▸ Exercise description: Would you return the full listing exactly, with nothing altered?
-=-=-
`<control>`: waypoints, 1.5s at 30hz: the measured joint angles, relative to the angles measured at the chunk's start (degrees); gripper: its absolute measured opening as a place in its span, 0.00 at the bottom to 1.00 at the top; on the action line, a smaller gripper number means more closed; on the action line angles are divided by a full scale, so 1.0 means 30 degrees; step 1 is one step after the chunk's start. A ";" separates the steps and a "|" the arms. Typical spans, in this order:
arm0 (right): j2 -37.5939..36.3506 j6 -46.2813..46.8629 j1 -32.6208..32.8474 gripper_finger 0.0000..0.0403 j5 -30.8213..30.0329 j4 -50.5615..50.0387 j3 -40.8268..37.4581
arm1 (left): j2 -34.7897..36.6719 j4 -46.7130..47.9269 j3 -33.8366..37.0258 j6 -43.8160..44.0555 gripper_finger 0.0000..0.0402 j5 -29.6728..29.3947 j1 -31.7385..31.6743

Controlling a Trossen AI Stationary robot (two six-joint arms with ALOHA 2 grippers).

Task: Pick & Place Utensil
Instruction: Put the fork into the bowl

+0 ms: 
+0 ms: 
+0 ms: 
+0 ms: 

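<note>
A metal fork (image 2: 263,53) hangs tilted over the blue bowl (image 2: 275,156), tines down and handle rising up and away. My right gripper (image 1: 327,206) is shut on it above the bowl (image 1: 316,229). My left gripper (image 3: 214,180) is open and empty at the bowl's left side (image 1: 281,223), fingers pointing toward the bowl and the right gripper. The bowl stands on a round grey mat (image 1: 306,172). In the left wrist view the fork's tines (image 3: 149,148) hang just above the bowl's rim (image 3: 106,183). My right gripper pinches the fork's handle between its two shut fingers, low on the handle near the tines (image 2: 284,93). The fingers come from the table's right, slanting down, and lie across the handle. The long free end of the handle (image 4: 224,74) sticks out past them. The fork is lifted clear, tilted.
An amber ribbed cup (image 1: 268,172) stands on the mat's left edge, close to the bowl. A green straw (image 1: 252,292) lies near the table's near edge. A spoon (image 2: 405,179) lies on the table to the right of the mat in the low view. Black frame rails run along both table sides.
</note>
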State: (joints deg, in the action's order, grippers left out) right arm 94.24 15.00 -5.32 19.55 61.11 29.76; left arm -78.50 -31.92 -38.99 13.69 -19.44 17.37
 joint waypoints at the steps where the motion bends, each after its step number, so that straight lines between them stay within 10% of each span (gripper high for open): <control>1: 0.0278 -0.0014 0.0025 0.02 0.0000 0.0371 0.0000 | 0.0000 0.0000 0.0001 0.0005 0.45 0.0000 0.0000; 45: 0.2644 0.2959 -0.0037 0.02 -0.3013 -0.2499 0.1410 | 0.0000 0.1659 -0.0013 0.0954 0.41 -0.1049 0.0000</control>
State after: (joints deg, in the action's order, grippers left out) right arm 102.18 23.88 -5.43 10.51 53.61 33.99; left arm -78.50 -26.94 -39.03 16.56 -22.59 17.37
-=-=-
▸ Result:
`<control>`: waypoints, 1.5s at 30hz: the measured joint angles, relative to the angles measured at the chunk's start (degrees); gripper: its absolute measured opening as a place in its span, 0.00 at the bottom to 1.00 at the top; on the action line, a smaller gripper number means more closed; on the action line angles are divided by a full scale, so 1.0 means 30 degrees; step 1 is one step after the chunk's start. A ";" separates the steps and a "|" the arms. Typical spans, in this order:
arm0 (right): j2 -37.5939..36.3506 j6 -46.2813..46.8629 j1 -32.6208..32.8474 gripper_finger 0.0000..0.0403 j5 -30.8213..30.0329 j4 -50.5615..50.0387 j3 -40.8268..37.4581
arm1 (left): j2 -34.7897..36.6719 j4 -46.7130..47.9269 j3 -33.8366..37.0258 j6 -43.8160..44.0555 gripper_finger 0.0000..0.0402 j5 -29.6728..29.3947 j1 -31.7385..31.6743

Controlling a Trossen AI Stationary robot (two six-joint arms with ALOHA 2 grippers).

Task: Pick & Place Utensil
Instruction: Put the fork into the bowl

+0 ms: 
+0 ms: 
+0 ms: 
+0 ms: 

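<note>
A metal fork (image 2: 263,53) hangs tilted over the blue bowl (image 2: 275,156), tines down and handle rising up and away. My right gripper (image 1: 327,206) is shut on it above the bowl (image 1: 316,229). My left gripper (image 3: 214,180) is open and empty at the bowl's left side (image 1: 281,223), fingers pointing toward the bowl and the right gripper. The bowl stands on a round grey mat (image 1: 306,172). In the left wrist view the fork's tines (image 3: 149,148) hang just above the bowl's rim (image 3: 106,183). My right gripper pinches the fork's handle between its two shut fingers, low on the handle near the tines (image 2: 284,93). The fingers come from the table's right, slanting down, and lie across the handle. The long free end of the handle (image 4: 224,74) sticks out past them. The fork is lifted clear, tilted.
An amber ribbed cup (image 1: 268,172) stands on the mat's left edge, close to the bowl. A green straw (image 1: 252,292) lies near the table's near edge. A spoon (image 2: 405,179) lies on the table to the right of the mat in the low view. Black frame rails run along both table sides.
</note>
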State: (joints deg, in the action's order, grippers left out) right arm 94.24 15.00 -5.32 19.55 61.11 29.76; left arm -78.50 -31.92 -38.99 13.69 -19.44 17.37
 joint waypoints at the steps where the motion bends, each after its step number, so that straight lines between them stay within 10% of each span (gripper high for open): <control>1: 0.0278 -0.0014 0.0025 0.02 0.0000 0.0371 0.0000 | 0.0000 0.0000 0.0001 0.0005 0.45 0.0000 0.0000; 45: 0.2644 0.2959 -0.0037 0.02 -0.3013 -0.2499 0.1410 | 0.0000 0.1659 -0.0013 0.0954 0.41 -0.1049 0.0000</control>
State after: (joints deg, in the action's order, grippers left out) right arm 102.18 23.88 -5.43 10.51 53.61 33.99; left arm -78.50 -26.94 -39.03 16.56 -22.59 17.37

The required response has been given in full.